As outras duas ações, propostas por partidos políticos, questionam a própria Medida Provisória, afirmando que o Governo Federal desrespeitou o pacto federativo e a competência legislativa concorrente, ao condicionar ações a serem praticadas por Estados e Municípios.

Entendem os partidos que a situação, por mais que verse sobre transportes e direito à liberdade de locomoção, ganha contornos de combate à disseminação de doença, o que se enquadraria na competência legislativa concorrente (cabível para todos os entes federativos) de edição de normas sobre saúde pública.

A ADI 6.341 teve pedido cautelar parcialmente deferido para firmar a competência legislativa concorrente entre os entes federativos, isso em 15 de abril.

Agora, em 06 de maio, a Ação Direta de Inconstitucionalidade 6.343 também teve o pedido cautelar parcialmente concedido, para o fim de excluir Estados e Municípios da observância de autorização dos órgãos federais, conforme previa a legislação alterada.

Contudo, as medidas adotadas pelos entes federativos devem ser precedidas de recomendação técnica e fundamentada.

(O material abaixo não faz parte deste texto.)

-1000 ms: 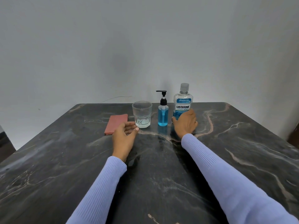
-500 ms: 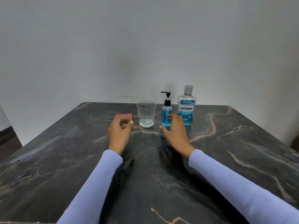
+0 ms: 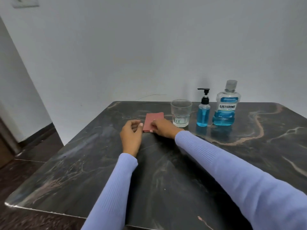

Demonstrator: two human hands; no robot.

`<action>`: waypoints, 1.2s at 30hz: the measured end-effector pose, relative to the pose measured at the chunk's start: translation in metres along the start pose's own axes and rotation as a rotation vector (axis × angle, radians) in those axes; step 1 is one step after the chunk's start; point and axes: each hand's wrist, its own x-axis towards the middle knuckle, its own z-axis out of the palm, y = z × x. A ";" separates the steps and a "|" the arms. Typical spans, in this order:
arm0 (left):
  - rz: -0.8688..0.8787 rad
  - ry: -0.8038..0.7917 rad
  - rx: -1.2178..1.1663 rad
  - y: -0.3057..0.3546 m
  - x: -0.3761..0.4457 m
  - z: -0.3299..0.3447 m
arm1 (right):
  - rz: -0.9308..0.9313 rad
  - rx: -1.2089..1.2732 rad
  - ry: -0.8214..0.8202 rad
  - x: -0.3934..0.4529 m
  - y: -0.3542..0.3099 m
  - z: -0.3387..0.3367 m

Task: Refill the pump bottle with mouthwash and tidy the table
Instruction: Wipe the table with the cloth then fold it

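Observation:
A folded red cloth (image 3: 154,118) lies flat on the dark marble table (image 3: 249,155), left of a clear glass (image 3: 181,112). My right hand (image 3: 163,128) reaches across and pinches the cloth's near edge with curled fingers and thumb. My left hand (image 3: 131,136) rests beside the cloth's left edge, fingers loosely curled, with the thumb tip at that edge. A small pump bottle (image 3: 203,113) of blue liquid stands right of the glass. To its right stands a capped Listerine mouthwash bottle (image 3: 226,107), partly filled with blue liquid. Neither hand touches the bottles.
The table's left edge (image 3: 79,143) drops to a dark floor. A white wall rises right behind the table's far edge. The glass holds a little clear liquid at its bottom.
My right hand left the bottles and moved left onto the red cloth. My left hand stayed by the cloth. The view swung left, so the bottles now sit to the right.

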 end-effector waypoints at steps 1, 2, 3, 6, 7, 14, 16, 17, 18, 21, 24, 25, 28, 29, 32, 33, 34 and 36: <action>-0.001 -0.002 0.003 -0.001 0.000 0.000 | 0.006 -0.007 0.001 0.003 0.001 -0.001; 0.001 -0.005 0.002 -0.001 0.000 0.001 | 0.007 -0.011 0.015 0.004 0.002 0.000; 0.003 -0.007 0.001 -0.001 0.001 0.001 | 0.007 -0.016 0.036 0.005 0.002 0.000; 0.014 -0.008 -0.002 -0.002 0.002 0.002 | 0.015 -0.016 0.123 0.008 0.001 0.004; 0.015 -0.007 -0.001 -0.003 0.002 0.001 | 0.024 -0.011 0.152 0.009 0.000 0.005; -0.007 -0.004 -0.025 -0.003 0.002 -0.001 | 0.144 0.442 0.445 0.004 0.001 -0.013; -0.010 -0.025 -0.029 -0.003 0.001 -0.001 | 0.184 0.697 0.509 -0.010 0.000 -0.028; -0.014 -0.033 -0.035 -0.003 0.002 -0.001 | 0.198 0.837 0.512 -0.020 0.001 -0.036; -0.015 -0.041 -0.043 -0.001 0.002 -0.001 | 0.204 0.961 0.499 -0.033 0.002 -0.044; -0.005 -0.077 -0.037 0.006 0.001 -0.005 | 0.183 1.161 0.420 -0.086 0.013 -0.067; 0.022 -0.169 0.032 0.015 -0.004 -0.012 | 0.158 1.083 0.392 -0.150 0.034 -0.085; 0.064 -0.214 0.083 0.018 -0.009 -0.015 | 0.150 0.987 0.406 -0.171 0.042 -0.089; 0.270 -0.328 0.273 0.027 -0.040 -0.031 | 0.074 0.570 0.463 -0.229 0.062 -0.094; 0.334 -0.361 0.323 0.028 -0.054 -0.037 | 0.033 0.437 0.444 -0.247 0.066 -0.091; 0.478 -0.487 0.527 0.025 -0.090 -0.055 | -0.066 0.203 0.233 -0.286 0.076 -0.069; 0.501 -0.518 0.604 0.024 -0.098 -0.059 | -0.080 0.185 0.125 -0.294 0.078 -0.060; 0.509 -0.536 0.662 0.023 -0.103 -0.062 | -0.085 0.181 0.019 -0.300 0.079 -0.052; 0.513 -0.542 0.722 0.020 -0.109 -0.064 | -0.053 0.219 -0.107 -0.305 0.077 -0.038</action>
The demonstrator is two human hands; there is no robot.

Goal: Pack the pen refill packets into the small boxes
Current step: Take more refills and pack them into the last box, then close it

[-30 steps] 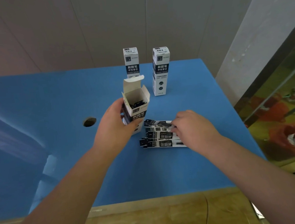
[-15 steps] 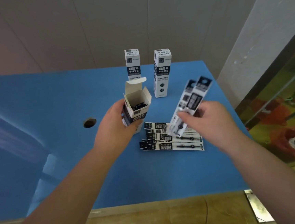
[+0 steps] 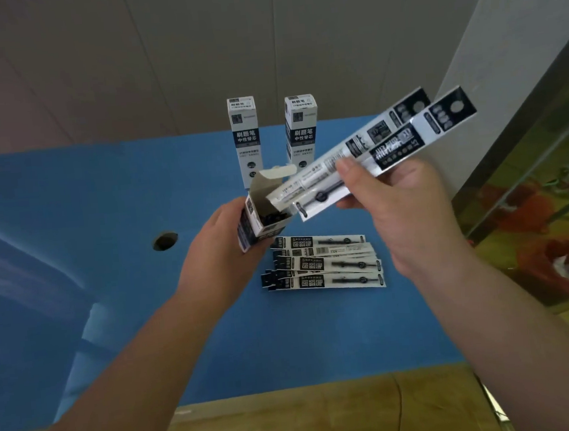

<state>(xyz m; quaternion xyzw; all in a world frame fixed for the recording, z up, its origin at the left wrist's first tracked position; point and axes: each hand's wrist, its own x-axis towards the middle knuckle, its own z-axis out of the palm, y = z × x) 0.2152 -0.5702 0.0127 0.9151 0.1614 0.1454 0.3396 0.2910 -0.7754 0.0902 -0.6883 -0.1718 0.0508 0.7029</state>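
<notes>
My left hand (image 3: 219, 252) grips a small open box (image 3: 259, 214), tilted to the right, its top flap up and dark packets visible inside. My right hand (image 3: 395, 205) pinches two long black-and-white refill packets (image 3: 373, 149) side by side; their lower ends sit at the box's mouth. Several more refill packets (image 3: 328, 263) lie stacked flat on the blue table (image 3: 103, 203) just below the box. Two closed boxes stand upright behind: one (image 3: 244, 136) on the left, another (image 3: 302, 128) on the right.
A dark round hole (image 3: 165, 241) sits in the tabletop left of my left hand. The table's wooden front edge (image 3: 292, 397) runs below my arms. A grey wall stands behind, and a slanted panel with a glass railing is at the right.
My right hand lifted two packets from the pile and swung them up and left until their ends reached the open box. My left hand tilted the box toward them.
</notes>
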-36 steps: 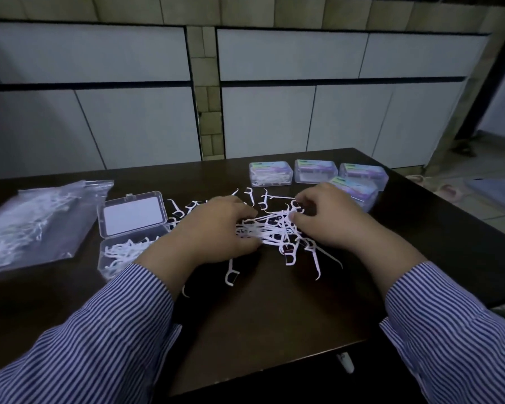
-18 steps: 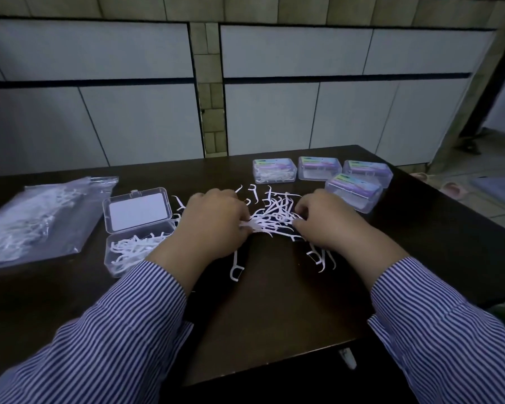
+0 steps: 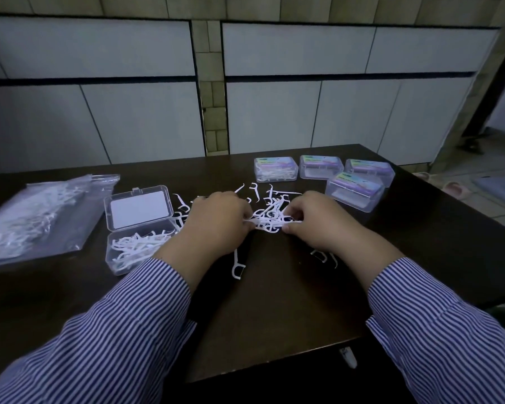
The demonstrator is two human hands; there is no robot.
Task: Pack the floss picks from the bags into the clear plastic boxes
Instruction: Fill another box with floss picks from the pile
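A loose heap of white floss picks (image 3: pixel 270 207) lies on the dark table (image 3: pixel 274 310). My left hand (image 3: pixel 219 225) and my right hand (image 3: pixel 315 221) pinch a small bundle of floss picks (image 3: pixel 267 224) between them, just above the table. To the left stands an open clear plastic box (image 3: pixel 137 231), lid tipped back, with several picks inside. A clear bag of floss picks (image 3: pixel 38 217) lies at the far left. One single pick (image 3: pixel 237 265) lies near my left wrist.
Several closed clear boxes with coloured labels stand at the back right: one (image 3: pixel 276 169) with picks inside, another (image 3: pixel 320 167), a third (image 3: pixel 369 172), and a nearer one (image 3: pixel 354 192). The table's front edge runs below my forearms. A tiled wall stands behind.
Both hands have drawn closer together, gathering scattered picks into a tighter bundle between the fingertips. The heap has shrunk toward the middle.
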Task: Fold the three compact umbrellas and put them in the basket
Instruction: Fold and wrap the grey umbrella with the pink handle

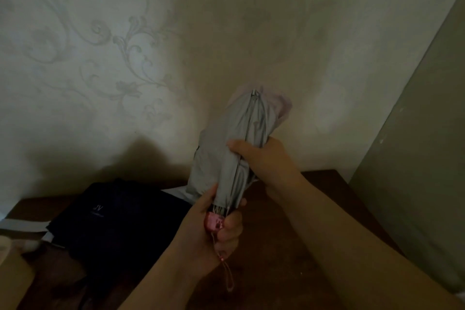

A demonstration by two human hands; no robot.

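Observation:
A collapsed grey umbrella (221,158) with a pink handle (214,223) and a pink wrist cord stands tilted above the dark wooden table (289,246), tip up to the right. My left hand (216,231) grips the handle at the bottom. My right hand (266,161) wraps around the gathered grey canopy at its middle, thumb across the fabric. A dark navy umbrella (118,219) with small white lettering lies spread on the table to the left. No basket shows in the head view.
A patterned wall rises right behind the table. A grey-green panel (422,158) leans at the right. A cardboard-coloured object (12,282) and a pale strip (22,225) sit at the lower left edge.

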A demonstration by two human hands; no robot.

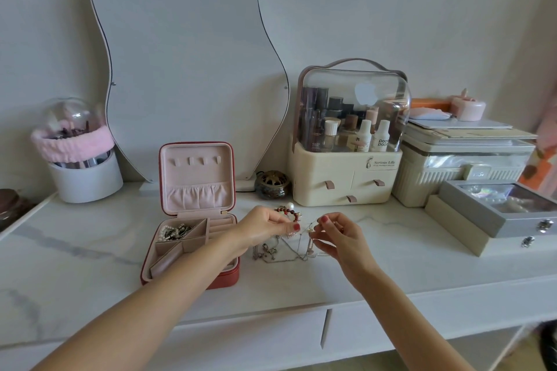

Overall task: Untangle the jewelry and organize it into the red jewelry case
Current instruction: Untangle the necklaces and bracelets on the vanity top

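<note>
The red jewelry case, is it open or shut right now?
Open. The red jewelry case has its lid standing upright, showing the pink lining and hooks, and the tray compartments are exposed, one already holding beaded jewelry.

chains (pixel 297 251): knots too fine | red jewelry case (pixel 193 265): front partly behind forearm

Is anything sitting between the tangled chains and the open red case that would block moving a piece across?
Nothing visible on the tabletop does. The tangled chains lie just right of the red jewelry case, whose lid stands open. Only the person's own left hand and forearm cross above the case's right side; the right hand is clear.
</note>
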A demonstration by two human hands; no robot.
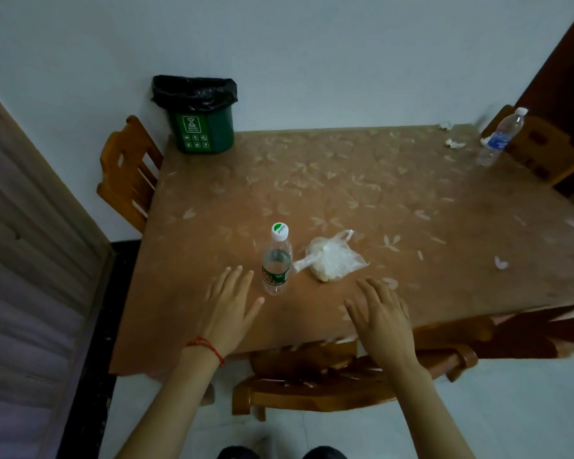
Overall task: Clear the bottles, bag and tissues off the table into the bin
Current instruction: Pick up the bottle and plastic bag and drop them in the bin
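Chairs (126, 173) at 9, 6 and 2 o'clock round the surface (362, 200); nothing btwn my hands and the stuff. Green-label bottle (276, 261) upright just past my left hand (227, 309), clear bag (330, 258) w/ pale lumps at its 3 o'clock, near my right hand (381, 318). Both hands open, empty, fingers spread. 2nd bottle (502, 137) & tissues (454, 143) far at 2 o'clock. Bin (199, 127), black liner, at 11.

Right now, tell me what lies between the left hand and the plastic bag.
In the head view, the green-labelled bottle stands upright between the left hand and plastic bag.
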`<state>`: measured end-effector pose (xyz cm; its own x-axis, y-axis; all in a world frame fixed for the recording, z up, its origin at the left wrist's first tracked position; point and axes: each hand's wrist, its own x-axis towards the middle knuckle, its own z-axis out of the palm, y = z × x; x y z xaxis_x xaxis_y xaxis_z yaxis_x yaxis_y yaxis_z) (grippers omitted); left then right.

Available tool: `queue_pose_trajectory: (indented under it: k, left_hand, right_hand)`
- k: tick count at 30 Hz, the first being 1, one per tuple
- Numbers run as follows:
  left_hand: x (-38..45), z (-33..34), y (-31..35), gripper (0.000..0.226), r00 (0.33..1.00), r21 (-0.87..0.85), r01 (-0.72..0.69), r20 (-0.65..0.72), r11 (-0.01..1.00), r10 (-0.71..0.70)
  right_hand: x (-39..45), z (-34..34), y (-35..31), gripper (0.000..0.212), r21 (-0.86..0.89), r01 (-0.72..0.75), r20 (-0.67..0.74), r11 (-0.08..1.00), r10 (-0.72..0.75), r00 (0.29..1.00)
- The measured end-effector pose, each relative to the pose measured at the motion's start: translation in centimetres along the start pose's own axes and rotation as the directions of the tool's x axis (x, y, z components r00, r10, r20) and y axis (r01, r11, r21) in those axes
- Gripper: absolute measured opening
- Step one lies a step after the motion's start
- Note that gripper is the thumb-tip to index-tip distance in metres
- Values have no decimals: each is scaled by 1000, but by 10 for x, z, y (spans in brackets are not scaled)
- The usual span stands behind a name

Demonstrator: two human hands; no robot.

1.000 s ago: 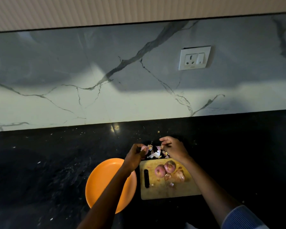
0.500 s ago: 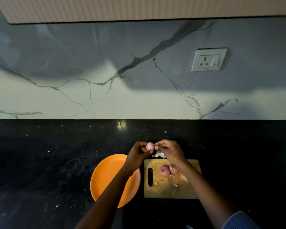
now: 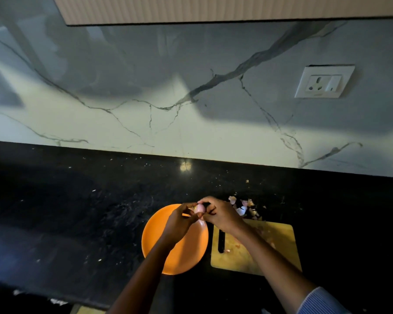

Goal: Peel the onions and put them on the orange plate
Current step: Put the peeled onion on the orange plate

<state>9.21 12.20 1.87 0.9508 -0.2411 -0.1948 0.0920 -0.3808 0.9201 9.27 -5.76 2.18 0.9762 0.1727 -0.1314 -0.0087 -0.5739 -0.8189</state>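
Note:
A small pale pink onion (image 3: 199,208) is held above the far rim of the orange plate (image 3: 159,236). My left hand (image 3: 179,222) pinches it from the left with thumb and fingers. My right hand (image 3: 220,214) curls round it from the right. The plate lies bare on the black counter. Right of it sits a wooden cutting board (image 3: 279,243); my right forearm hides the onions that lay on it.
A heap of onion skins (image 3: 244,206) lies on the black counter (image 3: 77,211) behind the board. The marble backsplash carries a white socket (image 3: 323,81) at the right. The counter's front edge runs along the bottom left.
Both hands have carried the onion left, from above the skin heap behind the board to above the plate's far rim. The camera view has shifted left too.

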Motion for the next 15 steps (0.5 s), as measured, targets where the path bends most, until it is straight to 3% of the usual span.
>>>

Assim, o Supremo Tribunal Federal chancelou as medidas de contingenciamento adotadas por Municípios e Estados, seja para o fechamento de fronteiras, seja para a proibição de transporte coletivo interestadual e intermunicipal. Contudo, o ato deve ser tecnicamente motivado, com dados que respaldem cientificamente a opção extrema adotada.

Além disso, deve restar garantida a logística relativa aos produtos e serviços considerados essenciais.

Diante disso, atos normativos editados por Estados e Municípios que não apresentem fundamentação técnica apta a justificar as medidas mitigadoras do transporte de pessoas podem ser judicialmente questionados.